Suffer The Little Children

The Four Corners on priest-pederasts last night was every bit as upsetting as it had to be, mixing cradle-Catholic suicides and their bewildered Catholic parents into the intergenerational vileness (priests abused as choirboys become, in vengeance, abusing priests) of the ever-unfurling story. But it raised as well the question of the punishment, by gaol or community service, of those who knew and did not speak.

This puts a lot of people in the gun. One is Archbishop Hollingworth, shamed GG, who on Australian Story defended Bishop Shearman, whom he knew about, and his decades-long affair with an initially twelve-year-old girl, calling her on national television the predator. Another is Bishop Shearman, still at large. Another is Pell, who on the screen was brimming with concealment and haughty denial: he is hiding still, I would imagine, a dozen cases he did not report to any non-Catholic authority.

Another, of course, is Tony Abbott, as revealed on page 68 of the Duffy book about him and Latham.

But there are thousands of others. Thousands of cradle Catholics later Communist or libertarian agnostics who, like Jim McLelland, were abused themselves and kept it dark, or had friends abused and broken and suicidal and told no authority about it.

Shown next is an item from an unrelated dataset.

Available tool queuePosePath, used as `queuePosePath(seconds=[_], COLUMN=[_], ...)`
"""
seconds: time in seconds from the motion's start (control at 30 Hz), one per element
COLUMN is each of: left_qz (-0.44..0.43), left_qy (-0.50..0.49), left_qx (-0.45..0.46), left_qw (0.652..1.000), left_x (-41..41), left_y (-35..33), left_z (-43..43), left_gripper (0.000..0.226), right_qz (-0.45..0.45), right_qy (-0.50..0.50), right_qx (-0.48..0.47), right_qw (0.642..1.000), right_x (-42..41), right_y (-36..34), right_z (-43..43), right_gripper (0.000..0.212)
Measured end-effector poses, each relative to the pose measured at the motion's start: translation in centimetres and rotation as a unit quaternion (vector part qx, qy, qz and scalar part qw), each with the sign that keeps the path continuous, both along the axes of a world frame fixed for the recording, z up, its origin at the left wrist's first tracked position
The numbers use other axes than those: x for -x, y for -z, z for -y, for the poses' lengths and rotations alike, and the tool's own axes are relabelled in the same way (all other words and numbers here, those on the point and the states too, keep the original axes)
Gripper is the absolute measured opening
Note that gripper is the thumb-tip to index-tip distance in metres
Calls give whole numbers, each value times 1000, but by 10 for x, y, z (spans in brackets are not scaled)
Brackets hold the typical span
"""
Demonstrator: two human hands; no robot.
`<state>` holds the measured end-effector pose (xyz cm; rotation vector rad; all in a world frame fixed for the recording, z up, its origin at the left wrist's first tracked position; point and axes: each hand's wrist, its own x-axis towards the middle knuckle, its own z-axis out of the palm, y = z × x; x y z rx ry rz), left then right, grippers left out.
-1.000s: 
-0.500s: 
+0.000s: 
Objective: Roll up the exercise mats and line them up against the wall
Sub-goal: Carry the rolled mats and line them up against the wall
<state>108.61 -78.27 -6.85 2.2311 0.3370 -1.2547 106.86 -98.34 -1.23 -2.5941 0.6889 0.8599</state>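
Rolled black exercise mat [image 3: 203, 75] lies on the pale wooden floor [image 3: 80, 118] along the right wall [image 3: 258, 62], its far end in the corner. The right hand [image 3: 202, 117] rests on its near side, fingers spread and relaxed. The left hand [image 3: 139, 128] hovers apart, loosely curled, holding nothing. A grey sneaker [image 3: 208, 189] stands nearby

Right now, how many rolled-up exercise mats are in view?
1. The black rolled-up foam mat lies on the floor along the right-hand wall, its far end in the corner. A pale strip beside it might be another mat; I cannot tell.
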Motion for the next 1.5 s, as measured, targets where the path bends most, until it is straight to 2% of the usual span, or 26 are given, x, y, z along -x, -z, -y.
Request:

I do not know why this is. I myself knew of cases — at Knox, at Cranbrook, at King’s, at Woodlawn — I did not report after finding out, years after, what occurred. I had a collaborator, now dead, who availed himself of early-teenage girls. The tendency to forgive what is ruining children is an almost universal one, I sorrowingly own. It is as if children remain expendable, disposable, discardable as they were, in most minds, when foetuses. Because we do not know their potential we look upon child whores in Pnomh Penh and Manila with sympathy, and pass them by. We note the existence of child soldiers forced to kill their parents and put it out of our minds. We laugh at the climactic scene of Little Miss Sunshine, knowing precisely what it means, and speak of it admiringly.

By the Four Corners’ reasoning we all should be in gaol. And perhaps we should be.

I invite discussion of this.

I think we all have much to say.

Leave a comment ?


  1. hudsongodfrey

    This is almost freakish! I just finished watching the show on iview, and am writing with the tears still wet on my face. The girl at the end got to to me.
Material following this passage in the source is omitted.